The Diltiazem price decrease was offset by lower manufacturing cost reflecting a
change in chemical processing. In addition, sales of a urinary incontinence
active were lower due to a customer decision to bring manufacturing in-house.
Pharmaceutical Intermediates sales of $30,542 were $1,015 (3%) above 2000
primarily due to higher sales of an intermediate used in a therapeutic drug for
treatment of end-stage kidney disease and a new antiviral product currently in
clinical trials. These increases were partly offset by lower sales of an
intermediate used in an antihistamine, due to customer production and inventory
issues and a cough suppressant ingredient, due to foreign competition.
Personal Care Ingredients sales of $21,011 were $5,499 (35%) above 2000 due
to the full year impact of the August 2000 Arizona product line license
agreement.
Catalysts sales were lower by $1,482 (21%) due to reduced demand of a
chemical resolving agent.
Other product category changes from prior year were not significant.
Biosciences: This segment consists of cell culture products (including
living cell cultures, cell culture media and cell culture media supplements),
endotoxin detection products, electrophoresis and chromatography products, and
contract biopharmaceutical manufacturing for the biotechnology and
pharmaceutical industries.
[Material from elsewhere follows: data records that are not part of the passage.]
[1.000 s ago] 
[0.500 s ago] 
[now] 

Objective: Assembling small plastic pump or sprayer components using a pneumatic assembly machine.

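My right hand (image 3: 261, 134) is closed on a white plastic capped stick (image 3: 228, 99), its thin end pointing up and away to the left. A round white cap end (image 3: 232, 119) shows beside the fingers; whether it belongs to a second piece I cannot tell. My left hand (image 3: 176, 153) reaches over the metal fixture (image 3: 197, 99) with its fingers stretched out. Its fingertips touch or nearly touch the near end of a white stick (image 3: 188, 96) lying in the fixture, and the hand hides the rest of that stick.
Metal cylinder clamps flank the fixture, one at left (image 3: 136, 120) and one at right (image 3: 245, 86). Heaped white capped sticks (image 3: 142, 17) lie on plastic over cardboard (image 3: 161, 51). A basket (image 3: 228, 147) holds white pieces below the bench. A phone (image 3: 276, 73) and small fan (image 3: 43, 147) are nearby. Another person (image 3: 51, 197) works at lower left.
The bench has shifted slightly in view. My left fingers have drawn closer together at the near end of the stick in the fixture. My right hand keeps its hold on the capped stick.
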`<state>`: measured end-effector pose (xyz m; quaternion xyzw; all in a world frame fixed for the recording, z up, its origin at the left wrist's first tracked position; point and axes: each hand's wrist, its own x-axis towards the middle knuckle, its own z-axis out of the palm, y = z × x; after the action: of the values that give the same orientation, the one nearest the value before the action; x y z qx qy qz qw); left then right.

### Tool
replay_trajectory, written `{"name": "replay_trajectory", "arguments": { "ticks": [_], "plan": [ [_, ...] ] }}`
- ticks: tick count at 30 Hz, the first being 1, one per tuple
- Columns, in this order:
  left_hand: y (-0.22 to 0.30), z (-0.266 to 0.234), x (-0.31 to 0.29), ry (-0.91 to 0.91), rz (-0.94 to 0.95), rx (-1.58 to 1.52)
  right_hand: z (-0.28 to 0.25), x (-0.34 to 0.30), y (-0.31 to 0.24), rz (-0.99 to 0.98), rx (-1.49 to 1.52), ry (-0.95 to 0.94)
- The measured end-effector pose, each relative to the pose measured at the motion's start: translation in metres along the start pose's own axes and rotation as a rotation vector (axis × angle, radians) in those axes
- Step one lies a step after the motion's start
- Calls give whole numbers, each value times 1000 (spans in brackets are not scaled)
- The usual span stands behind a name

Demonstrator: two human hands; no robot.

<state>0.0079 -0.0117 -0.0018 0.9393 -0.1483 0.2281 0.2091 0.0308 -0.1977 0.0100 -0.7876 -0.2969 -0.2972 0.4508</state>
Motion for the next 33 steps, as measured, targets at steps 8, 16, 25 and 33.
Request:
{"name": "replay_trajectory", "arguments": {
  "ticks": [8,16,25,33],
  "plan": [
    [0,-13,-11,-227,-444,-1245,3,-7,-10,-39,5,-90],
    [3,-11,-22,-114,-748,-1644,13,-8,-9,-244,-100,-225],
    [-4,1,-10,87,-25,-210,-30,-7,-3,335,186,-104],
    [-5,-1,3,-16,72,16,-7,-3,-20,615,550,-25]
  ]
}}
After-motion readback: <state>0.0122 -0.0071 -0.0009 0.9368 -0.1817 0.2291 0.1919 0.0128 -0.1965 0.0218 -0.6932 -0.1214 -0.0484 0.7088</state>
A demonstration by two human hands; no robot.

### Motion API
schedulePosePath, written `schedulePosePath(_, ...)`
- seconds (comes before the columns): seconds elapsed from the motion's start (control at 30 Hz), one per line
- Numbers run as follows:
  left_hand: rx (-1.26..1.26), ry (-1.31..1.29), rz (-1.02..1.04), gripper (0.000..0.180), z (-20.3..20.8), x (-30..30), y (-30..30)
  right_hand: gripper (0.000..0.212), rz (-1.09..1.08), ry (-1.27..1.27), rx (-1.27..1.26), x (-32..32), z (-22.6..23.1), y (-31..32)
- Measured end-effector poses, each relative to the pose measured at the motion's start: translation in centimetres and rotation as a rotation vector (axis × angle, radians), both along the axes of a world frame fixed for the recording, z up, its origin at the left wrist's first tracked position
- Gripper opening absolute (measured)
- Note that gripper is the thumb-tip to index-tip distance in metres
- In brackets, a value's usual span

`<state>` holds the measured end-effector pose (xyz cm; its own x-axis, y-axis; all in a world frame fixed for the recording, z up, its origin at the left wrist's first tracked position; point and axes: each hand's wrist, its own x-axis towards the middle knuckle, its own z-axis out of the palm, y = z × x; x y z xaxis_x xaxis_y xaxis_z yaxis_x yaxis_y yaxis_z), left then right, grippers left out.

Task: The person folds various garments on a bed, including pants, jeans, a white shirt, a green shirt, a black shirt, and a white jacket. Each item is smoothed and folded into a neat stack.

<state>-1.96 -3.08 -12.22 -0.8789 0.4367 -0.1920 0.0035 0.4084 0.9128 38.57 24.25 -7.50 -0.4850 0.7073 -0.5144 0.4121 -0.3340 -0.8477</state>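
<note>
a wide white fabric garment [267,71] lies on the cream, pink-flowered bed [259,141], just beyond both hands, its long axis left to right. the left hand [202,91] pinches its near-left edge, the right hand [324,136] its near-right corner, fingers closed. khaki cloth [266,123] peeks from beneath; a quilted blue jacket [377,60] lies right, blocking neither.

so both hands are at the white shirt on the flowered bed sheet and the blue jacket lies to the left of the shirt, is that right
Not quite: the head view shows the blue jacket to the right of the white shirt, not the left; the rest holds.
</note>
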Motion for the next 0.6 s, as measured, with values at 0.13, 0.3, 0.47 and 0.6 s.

The Company manufactures more than 1,800 products
which are sold to more than 14,000 customers worldwide with no one customer
accounting for more than 10% of sales in this category.
This table summarizes the gross sales for this product segment:
$ %
2001 2000 CHANGE CHANGE
-------- ------- ------- ------
Cells and Media............................. $ 54,708 $50,590 $ 4,118 8%
Endotoxin Detection......................... 23,786 21,391 2,395 11
Contract Biopharmaceutical Manufacturing.... 22,461 -- 22,461 N/A
Electrophoresis, Chromatography & Other..... 24,018 24,251 (233) (1)
-------- ------- -------
Total Biosciences................. $124,973 $96,232 $28,741 30%
======== ======= ======= ===
Gross sales of $124,973 were $28,741 (30%) above 2000 due to the impact of
contract biopharmaceutical manufacturing acquisitions and increased shipments of
cell culture and endotoxin detection products. The acquisitions in the contract
bioprocessing area include the results of Bio Science, acquired in July 2001 and
Marathon, acquired in October 2001.
Animal Health/Agriculture: This segment consists of three product groups:
(1) Vitamin B-3 used in feed additives and for veterinary products, (2) Animal
Health products used in disease prevention and (3) Agricultural Intermediates
used in crop protection. These products are sold to approximately 200 customers.
Three customers accounted for 25.9%, 26.2% and 22.7% of 2001 sales in this
segment.
This table summarizes the gross sales for this product segment:
$ %
2001 2000 CHANGE CHANGE
------- ------- ------- ------
Vitamin B-3.................................. $ 6,629 $ 6,910 $ (281) (4)%
Animal Health................................ 14,220 16,140 (1,920) (12)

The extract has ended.